Aim of the exercise:
Using the entries that follow, write out the line containing "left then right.", the line containing "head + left", and every line between them, exactly and nothing else.

Top of Provided data

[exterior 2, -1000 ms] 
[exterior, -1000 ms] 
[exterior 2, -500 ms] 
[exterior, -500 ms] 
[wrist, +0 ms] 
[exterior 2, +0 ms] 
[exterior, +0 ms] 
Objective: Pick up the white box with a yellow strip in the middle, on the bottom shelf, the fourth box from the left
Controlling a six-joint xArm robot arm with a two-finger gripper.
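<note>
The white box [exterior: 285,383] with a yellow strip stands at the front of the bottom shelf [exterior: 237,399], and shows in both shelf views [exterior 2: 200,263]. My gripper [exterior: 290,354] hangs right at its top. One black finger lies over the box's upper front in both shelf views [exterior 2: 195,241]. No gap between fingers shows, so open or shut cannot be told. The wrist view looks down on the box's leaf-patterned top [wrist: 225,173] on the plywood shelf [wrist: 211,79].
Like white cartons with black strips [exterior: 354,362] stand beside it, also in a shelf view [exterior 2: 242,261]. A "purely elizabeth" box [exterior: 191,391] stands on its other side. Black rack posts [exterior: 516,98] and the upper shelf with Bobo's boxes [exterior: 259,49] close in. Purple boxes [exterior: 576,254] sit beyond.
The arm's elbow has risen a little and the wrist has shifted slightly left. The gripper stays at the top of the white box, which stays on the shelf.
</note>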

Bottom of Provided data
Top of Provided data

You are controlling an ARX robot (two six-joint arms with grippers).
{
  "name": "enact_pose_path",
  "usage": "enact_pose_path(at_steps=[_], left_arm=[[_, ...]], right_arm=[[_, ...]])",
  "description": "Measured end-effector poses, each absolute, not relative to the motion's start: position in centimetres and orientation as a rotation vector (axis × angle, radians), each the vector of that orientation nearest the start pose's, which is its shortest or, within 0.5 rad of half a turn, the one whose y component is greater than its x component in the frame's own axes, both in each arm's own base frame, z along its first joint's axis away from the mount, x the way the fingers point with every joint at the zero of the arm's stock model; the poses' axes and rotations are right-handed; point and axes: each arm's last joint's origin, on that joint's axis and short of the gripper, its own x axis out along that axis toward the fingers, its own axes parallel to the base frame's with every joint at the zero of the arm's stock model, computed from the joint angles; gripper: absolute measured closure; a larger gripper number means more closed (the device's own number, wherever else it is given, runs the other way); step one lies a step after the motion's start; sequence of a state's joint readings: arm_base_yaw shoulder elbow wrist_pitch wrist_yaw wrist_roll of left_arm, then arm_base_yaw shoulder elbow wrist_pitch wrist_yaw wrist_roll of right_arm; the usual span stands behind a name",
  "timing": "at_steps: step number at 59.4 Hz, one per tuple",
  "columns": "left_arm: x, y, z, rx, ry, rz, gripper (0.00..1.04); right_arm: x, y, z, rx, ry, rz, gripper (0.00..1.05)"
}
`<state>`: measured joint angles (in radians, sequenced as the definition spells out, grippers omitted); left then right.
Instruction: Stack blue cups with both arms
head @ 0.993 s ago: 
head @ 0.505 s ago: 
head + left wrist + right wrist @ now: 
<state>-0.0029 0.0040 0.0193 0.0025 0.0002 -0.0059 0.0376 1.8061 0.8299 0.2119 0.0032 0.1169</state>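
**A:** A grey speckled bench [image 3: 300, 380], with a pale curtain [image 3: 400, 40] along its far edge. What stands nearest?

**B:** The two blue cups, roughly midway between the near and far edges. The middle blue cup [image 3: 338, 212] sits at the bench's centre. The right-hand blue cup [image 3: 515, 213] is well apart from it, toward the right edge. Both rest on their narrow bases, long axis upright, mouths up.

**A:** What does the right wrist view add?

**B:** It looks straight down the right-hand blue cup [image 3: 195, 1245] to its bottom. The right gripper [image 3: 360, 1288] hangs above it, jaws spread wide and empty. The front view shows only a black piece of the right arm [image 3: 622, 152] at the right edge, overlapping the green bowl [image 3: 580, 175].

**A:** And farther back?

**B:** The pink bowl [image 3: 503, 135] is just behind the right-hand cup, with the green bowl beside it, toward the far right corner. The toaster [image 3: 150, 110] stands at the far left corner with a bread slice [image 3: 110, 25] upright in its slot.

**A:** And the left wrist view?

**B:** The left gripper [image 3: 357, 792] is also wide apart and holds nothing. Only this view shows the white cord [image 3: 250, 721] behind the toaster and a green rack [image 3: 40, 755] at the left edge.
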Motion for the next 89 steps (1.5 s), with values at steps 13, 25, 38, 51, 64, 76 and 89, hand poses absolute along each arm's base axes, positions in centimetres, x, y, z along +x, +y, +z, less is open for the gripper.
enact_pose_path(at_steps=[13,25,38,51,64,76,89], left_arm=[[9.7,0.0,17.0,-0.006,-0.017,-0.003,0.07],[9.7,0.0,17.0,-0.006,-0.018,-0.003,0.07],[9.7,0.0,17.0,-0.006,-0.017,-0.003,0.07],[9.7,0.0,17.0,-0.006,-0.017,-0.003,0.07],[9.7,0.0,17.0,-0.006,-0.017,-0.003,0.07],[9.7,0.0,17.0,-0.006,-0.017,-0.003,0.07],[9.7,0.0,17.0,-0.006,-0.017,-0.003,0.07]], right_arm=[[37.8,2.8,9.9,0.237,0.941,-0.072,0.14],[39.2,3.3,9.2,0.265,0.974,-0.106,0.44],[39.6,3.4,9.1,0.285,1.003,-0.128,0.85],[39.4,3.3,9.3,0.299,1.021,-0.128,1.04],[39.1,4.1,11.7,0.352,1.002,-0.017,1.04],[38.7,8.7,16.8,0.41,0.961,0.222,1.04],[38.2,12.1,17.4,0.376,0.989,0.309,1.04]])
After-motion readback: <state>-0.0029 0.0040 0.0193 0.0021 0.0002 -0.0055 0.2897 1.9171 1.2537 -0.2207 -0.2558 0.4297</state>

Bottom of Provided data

Result for this task:
`<state>`: measured joint angles (in radians, sequenced as the definition spells out, grippers omitted); left then right.
Instruction: Stack blue cups with both arms
head @ 0.993 s ago: 
head @ 0.505 s ago: 
head + left wrist + right wrist @ now: 

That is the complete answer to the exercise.